When your sinuses are full of mucous or your tonsils are swollen, you can hear a difference in your voice.
I Don’t Like My Voice
I didn’t like my voice either. Most people when they hear their voice recorded, don’t like their voices because their voices don’t sound right. This is because we don’t hear our voices through our ears. The vibrations of our vocal cords, the resonance in the pharynx and sinuses are heard through our bones, not our ears.
You can work to change your voice to some degree. I chose to deepen my voice when I was in my early twenties. There’s only so much I could do to make an enduring change.
Instead, we often hear people change intonations of words. Two in particular are common in teens.
- Uptalk: raising your tone at the end of sentences. Not everything is a question – but many young people today will speak as if it were. To people older than 25, this is often perceived as a sign of insecurity in America and is highly disliked.
- Vocal fry: the deepening, rough voice mostly heard in young women. It’s the subject of a lot of controversy and is often debated – by young women who practice it.
Be aware that these aren’t perceived in general as good speaking habits, but there’s no conclusive proof that either of them is permanently damaging your voice.
How Do I Project? (Exercise)
Start with good posture. Learn how to get more air into your lungs by standing up straight, opening your chest cavity, and dropping your diaphragm to take big breaths.

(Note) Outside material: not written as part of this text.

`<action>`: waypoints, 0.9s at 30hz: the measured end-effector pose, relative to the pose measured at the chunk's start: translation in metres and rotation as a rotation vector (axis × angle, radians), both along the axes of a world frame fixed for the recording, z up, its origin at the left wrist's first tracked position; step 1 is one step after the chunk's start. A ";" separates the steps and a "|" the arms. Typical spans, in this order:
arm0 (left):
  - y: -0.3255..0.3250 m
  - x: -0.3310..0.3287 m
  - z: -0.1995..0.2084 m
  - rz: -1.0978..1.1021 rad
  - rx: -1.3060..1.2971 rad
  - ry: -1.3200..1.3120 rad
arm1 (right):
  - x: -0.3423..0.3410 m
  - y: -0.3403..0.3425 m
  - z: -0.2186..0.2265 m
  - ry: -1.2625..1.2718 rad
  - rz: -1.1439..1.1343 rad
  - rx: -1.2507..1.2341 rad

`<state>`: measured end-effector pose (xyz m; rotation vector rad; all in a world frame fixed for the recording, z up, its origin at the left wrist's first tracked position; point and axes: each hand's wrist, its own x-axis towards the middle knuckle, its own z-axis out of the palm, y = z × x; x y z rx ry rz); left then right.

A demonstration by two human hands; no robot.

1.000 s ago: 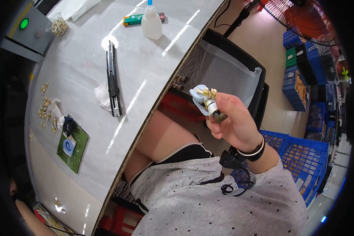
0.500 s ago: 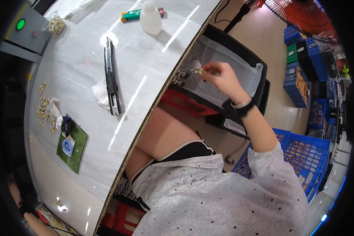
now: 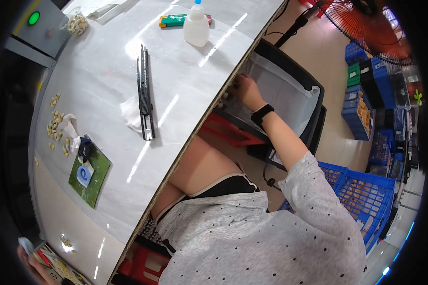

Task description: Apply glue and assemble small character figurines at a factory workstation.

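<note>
My right hand (image 3: 248,90) reaches over the near edge of a black bin (image 3: 290,53) with a whitish liner, beside the table edge. Its fingers look curled, but the tips are dim and whatever they hold is hidden. A dark band circles the wrist. My left hand is not in view. On the grey table lies a black box cutter (image 3: 145,99), partly over a crumpled white tissue (image 3: 131,113). Farther left are several small pale-yellow pieces (image 3: 56,122) and a green board (image 3: 99,173) bearing a blue spiral-marked thing (image 3: 83,175) and a dark crumpled thing (image 3: 85,148).
A translucent squeeze bottle (image 3: 196,31) stands beside a green packet (image 3: 172,20). A clear cup (image 3: 76,23) holds pale pieces. An orange fan (image 3: 354,26), blue crates (image 3: 355,111) and a blue basket (image 3: 366,190) stand right. Another person's hand (image 3: 23,257) shows at lower left.
My right hand has moved left and slightly up to the bin's table-side edge; the pale pieces seen at its fingertips no longer show. The other person's hand now has something pale blue.
</note>
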<state>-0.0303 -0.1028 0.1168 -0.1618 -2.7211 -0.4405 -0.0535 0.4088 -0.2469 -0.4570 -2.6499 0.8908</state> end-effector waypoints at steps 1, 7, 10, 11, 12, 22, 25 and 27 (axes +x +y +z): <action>0.001 0.016 -0.001 -0.048 0.265 -0.082 | 0.005 -0.003 0.012 0.001 -0.064 -0.037; 0.049 0.049 -0.046 -1.217 0.784 -0.794 | 0.043 -0.064 0.145 0.496 -0.127 -0.615; 0.092 0.067 -0.091 -0.782 1.312 -0.636 | 0.063 -0.110 0.199 0.382 0.914 -1.093; 0.121 0.072 -0.085 -0.340 1.376 -0.598 | 0.065 -0.135 0.226 0.137 1.001 -0.989; 0.109 0.076 -0.104 -0.528 1.442 -0.715 | 0.056 -0.160 0.236 0.241 1.151 -0.809; 0.142 0.050 -0.130 -0.666 1.289 -0.188 | 0.064 -0.203 0.215 0.076 0.902 -1.371; 0.138 0.049 -0.130 -0.720 1.346 -0.197 | 0.064 -0.210 0.216 0.087 0.852 -1.516; 0.136 0.051 -0.130 -0.635 1.363 -0.268 | 0.060 -0.210 0.218 0.030 0.910 -1.530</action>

Then consciously raise your chin above your normal stance. Drop your shoulders back (you may have to adjust your back slightly) and then drop your jaw without opening your mouth. Breathe deeply through your nose.
Now you’re ready to speak. Don’t rush your breathing (that leads to vocal fry or running out of breath)

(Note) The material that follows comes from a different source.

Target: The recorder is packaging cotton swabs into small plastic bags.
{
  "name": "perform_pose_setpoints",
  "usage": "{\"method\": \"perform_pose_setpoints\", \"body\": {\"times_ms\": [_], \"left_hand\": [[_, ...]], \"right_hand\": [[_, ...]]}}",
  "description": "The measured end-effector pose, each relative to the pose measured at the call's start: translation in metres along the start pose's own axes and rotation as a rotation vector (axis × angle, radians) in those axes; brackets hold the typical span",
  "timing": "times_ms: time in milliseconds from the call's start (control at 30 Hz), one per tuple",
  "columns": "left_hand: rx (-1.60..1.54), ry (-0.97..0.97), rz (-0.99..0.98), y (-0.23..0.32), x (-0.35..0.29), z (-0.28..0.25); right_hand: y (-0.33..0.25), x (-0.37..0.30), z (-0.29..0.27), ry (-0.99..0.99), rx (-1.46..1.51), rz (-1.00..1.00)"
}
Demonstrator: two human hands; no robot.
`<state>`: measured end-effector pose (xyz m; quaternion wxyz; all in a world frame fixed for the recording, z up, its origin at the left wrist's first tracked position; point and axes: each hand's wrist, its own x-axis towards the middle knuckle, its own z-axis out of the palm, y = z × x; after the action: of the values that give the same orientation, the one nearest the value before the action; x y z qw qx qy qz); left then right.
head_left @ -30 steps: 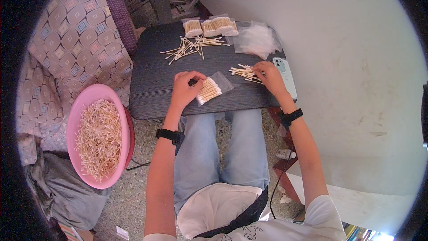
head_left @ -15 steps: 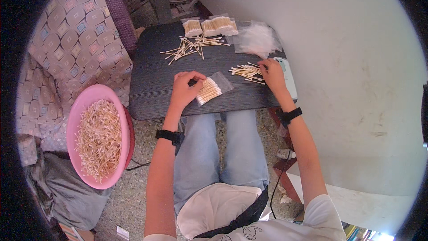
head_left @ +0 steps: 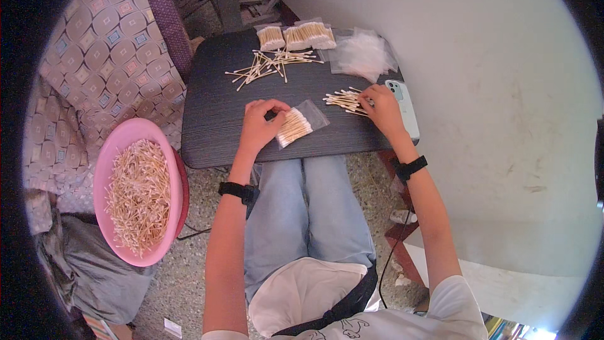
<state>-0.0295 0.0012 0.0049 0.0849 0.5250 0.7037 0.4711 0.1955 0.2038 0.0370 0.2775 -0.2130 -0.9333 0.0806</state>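
Note:
My left hand (head_left: 263, 124) is closed on the edge of a small clear bag of cotton swabs (head_left: 294, 127), which lies on the dark table near its front edge. The bag's clear flap (head_left: 316, 114) points away to the right. At the right, my right hand (head_left: 382, 108) reaches over a loose pile of cotton swabs (head_left: 343, 100), its fingers bent down onto the pile's right end. Whether the fingertips pinch any swabs is hidden.
Filled swab bags (head_left: 308, 34) line the table's far edge, with scattered swabs (head_left: 270, 66) before them. A stack of clear bags (head_left: 363, 53) lies far right, above a phone (head_left: 404, 108). A pink basin (head_left: 102, 195) full of swabs stands left of the table (head_left: 211, 119).
My right hand has shifted slightly left, further over the loose swabs. My left hand stays on the bag, and my legs have moved closer together.

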Motion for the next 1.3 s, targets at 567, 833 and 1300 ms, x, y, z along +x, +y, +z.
{"method": "perform_pose_setpoints", "body": {"times_ms": [567,833,1300], "left_hand": [[0.003,-0.004,0.001,0.002,-0.001,-0.001],[-0.017,-0.002,0.015,0.001,-0.001,-0.001],[0.006,-0.021,-0.039,0.004,-0.001,-0.001]], "right_hand": [[0.026,0.001,0.005,-0.030,-0.134,0.178],[0.023,-0.003,0.015,0.011,0.008,0.036],[0.002,-0.004,0.011,-0.023,0.220,0.100]]}}
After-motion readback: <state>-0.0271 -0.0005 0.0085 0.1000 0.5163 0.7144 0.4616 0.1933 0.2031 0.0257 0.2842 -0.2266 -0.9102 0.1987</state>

None of this comes naturally. You’ll learn to do it.
Do I Have to Remember All of This?
Yes. How you sound will have the biggest impact on your audience. You can’t be a good speaker if you don’t have control over your breath, which is control over your body.
If your stage fright manifests as a tight throat or difficulty in breathing, you’ll need to work on pre-speech exercises that will loosen up your entire respiratory system. Vocal warmups are critical for you. You might want to find techniques to calm yourself with breathing exercises or stretching.